RegMean++: Enhancing Effectiveness and Generalization of Regression Mean for Model Merging

TMLR Paper7393 Authors

07 Feb 2026 (modified: 21 Apr 2026)Decision pending for TMLREveryoneRevisionsBibTeXCC BY 4.0
Abstract: Regression Mean (RegMean), an approach that formulates model merging as a linear regression problem, aims to find the optimal weights for each linear layer in the merge model by minimizing the discrepancy in predictions between the merge and candidate models. RegMean provides a precise closed-form solution for the merging problem; therefore, it offers explainability and computational efficiency. However, RegMean merges each linear layer independently, overlooking how the features and information in the earlier layers propagate through the layers and influence the final prediction in the merge model. Here, we introduce RegMean++, a simple yet effective alternative to RegMean, that explicitly incorporates both intra-layer and cross-layer dependencies between merge models' layers into RegMean's objective.

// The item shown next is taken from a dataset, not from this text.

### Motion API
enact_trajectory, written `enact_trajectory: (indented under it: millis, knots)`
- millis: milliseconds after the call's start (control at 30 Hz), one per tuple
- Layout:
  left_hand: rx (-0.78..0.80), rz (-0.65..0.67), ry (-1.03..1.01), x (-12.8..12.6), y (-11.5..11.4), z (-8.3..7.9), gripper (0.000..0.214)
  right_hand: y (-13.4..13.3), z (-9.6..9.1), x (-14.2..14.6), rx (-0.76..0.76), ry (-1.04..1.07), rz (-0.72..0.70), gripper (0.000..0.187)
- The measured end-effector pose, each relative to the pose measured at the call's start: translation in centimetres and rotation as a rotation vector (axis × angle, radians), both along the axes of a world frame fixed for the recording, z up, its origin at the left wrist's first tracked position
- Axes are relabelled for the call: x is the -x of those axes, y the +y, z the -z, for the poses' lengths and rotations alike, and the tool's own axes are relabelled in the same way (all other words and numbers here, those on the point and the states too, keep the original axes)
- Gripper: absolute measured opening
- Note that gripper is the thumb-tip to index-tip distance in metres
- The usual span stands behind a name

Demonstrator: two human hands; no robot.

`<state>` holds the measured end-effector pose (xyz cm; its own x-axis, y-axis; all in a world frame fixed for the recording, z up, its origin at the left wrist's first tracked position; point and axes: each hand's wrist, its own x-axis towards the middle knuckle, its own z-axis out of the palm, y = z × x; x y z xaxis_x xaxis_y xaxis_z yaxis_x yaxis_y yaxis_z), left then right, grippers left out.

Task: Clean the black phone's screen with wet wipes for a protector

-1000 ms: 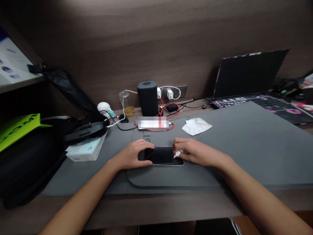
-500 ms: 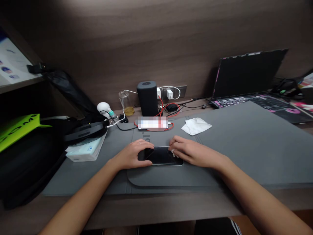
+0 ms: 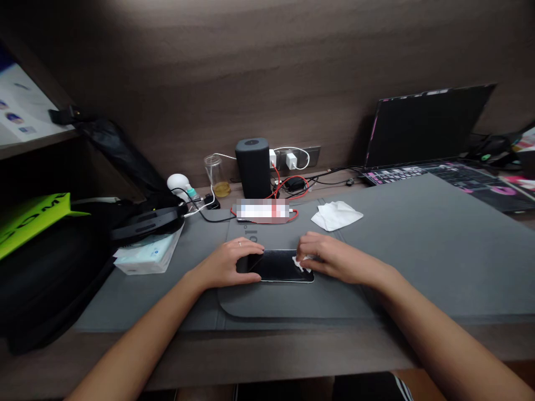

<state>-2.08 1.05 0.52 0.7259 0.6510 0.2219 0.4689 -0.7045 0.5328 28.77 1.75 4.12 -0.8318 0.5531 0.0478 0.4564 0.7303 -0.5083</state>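
A black phone (image 3: 276, 265) lies flat, screen up, on a small grey mat (image 3: 292, 301) in front of me. My left hand (image 3: 229, 263) grips the phone's left end, fingers curled over its edge. My right hand (image 3: 330, 257) is closed on a small white wipe (image 3: 301, 263) and presses it against the right end of the screen.
A crumpled white tissue (image 3: 336, 215) lies behind the phone. At the back stand a dark cylinder speaker (image 3: 253, 167), a clear glass (image 3: 216, 175), chargers and red cables. An open laptop (image 3: 434, 139) sits at right; a black bag (image 3: 54, 267) and tissue pack (image 3: 146, 256) at left.
My right hand slid the wipe left over the screen, then back right to the phone's end. My left hand stayed put on the phone.
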Motion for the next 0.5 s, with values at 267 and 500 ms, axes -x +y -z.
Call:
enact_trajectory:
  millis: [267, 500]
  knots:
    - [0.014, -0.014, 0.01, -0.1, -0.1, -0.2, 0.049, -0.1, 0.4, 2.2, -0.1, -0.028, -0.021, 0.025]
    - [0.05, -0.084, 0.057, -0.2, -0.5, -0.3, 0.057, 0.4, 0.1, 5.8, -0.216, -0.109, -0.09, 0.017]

By accounting for these dependencies, RegMean++ better captures the behaviors of the merge model. Extensive experiments demonstrate that RegMean++ consistently outperforms RegMean across diverse settings, including in-domain (ID) and out-of-domain (OOD) generalization, sequential merging, large-scale tasks, and robustness under several types of distribution shifts. Furthermore, RegMean++ achieves competitive or state-of-the-art performance compared to various recent advanced model merging methods.
Submission Type: Regular submission (no more than 12 pages of main content)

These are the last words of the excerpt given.